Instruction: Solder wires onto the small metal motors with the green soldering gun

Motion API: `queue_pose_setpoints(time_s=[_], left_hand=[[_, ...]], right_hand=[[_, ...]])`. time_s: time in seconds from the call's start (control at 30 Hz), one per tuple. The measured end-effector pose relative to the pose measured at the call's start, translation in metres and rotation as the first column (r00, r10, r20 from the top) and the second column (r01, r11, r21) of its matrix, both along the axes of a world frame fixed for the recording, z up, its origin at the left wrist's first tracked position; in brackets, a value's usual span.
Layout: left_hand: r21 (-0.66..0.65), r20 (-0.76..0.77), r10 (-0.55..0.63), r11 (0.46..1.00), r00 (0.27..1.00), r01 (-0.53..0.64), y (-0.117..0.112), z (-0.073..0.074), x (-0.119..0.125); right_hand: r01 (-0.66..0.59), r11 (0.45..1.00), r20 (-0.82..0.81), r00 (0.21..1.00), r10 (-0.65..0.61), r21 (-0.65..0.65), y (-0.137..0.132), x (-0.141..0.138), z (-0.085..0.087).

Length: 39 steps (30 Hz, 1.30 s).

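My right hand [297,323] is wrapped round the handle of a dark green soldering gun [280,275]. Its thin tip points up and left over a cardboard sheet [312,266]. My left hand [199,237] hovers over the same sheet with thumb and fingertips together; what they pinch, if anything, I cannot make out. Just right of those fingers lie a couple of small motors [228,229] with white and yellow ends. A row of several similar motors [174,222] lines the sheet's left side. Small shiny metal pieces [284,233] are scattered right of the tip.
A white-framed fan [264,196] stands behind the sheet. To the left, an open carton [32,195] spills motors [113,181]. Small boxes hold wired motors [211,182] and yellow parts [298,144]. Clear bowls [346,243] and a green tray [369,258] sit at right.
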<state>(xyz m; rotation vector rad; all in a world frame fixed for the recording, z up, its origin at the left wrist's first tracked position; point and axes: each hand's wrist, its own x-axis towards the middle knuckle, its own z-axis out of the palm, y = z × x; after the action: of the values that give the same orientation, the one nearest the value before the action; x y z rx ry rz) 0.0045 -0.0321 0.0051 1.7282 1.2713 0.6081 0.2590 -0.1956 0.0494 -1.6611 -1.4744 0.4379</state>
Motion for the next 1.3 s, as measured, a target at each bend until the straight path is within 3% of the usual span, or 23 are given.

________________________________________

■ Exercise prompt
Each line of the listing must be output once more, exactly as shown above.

■ Answer below
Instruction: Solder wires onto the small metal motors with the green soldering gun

Motion API: `queue_pose_setpoints(time_s=[_], left_hand=[[_, ...]], right_hand=[[_, ...]])`. time_s: time in seconds from the call's start (control at 30 Hz), one per tuple. The measured end-effector pose relative to the pose measured at the call's start, translation in metres and rotation as the first column (r00, r10, r20 from the top) and the second column (r01, r11, r21) of its matrix, both along the axes of a world frame fixed for the recording, z up, its origin at the left wrist's first tracked position; in brackets, a value's usual span.
Layout: left_hand: r21 (-0.66..0.65), r20 (-0.76..0.77), r10 (-0.55..0.63), r11 (0.46..1.00), r00 (0.27..1.00), r01 (-0.53..0.64), y (-0.117..0.112), z (-0.073..0.074), x (-0.119..0.125); right_hand: r01 (-0.66..0.59), r11 (0.45..1.00), r20 (-0.82..0.81), r00 (0.21..1.00), r10 (-0.65..0.61), r21 (-0.65..0.65), y (-0.137..0.132), x (-0.141..0.138), z (-0.085..0.087).

Length: 39 steps (30 Hz, 1.30 s).

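My right hand [297,323] is wrapped round the handle of a dark green soldering gun [280,275]. Its thin tip points up and left over a cardboard sheet [312,266]. My left hand [199,237] hovers over the same sheet with thumb and fingertips together; what they pinch, if anything, I cannot make out. Just right of those fingers lie a couple of small motors [228,229] with white and yellow ends. A row of several similar motors [174,222] lines the sheet's left side. Small shiny metal pieces [284,233] are scattered right of the tip.
A white-framed fan [264,196] stands behind the sheet. To the left, an open carton [32,195] spills motors [113,181]. Small boxes hold wired motors [211,182] and yellow parts [298,144]. Clear bowls [346,243] and a green tray [369,258] sit at right.
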<state>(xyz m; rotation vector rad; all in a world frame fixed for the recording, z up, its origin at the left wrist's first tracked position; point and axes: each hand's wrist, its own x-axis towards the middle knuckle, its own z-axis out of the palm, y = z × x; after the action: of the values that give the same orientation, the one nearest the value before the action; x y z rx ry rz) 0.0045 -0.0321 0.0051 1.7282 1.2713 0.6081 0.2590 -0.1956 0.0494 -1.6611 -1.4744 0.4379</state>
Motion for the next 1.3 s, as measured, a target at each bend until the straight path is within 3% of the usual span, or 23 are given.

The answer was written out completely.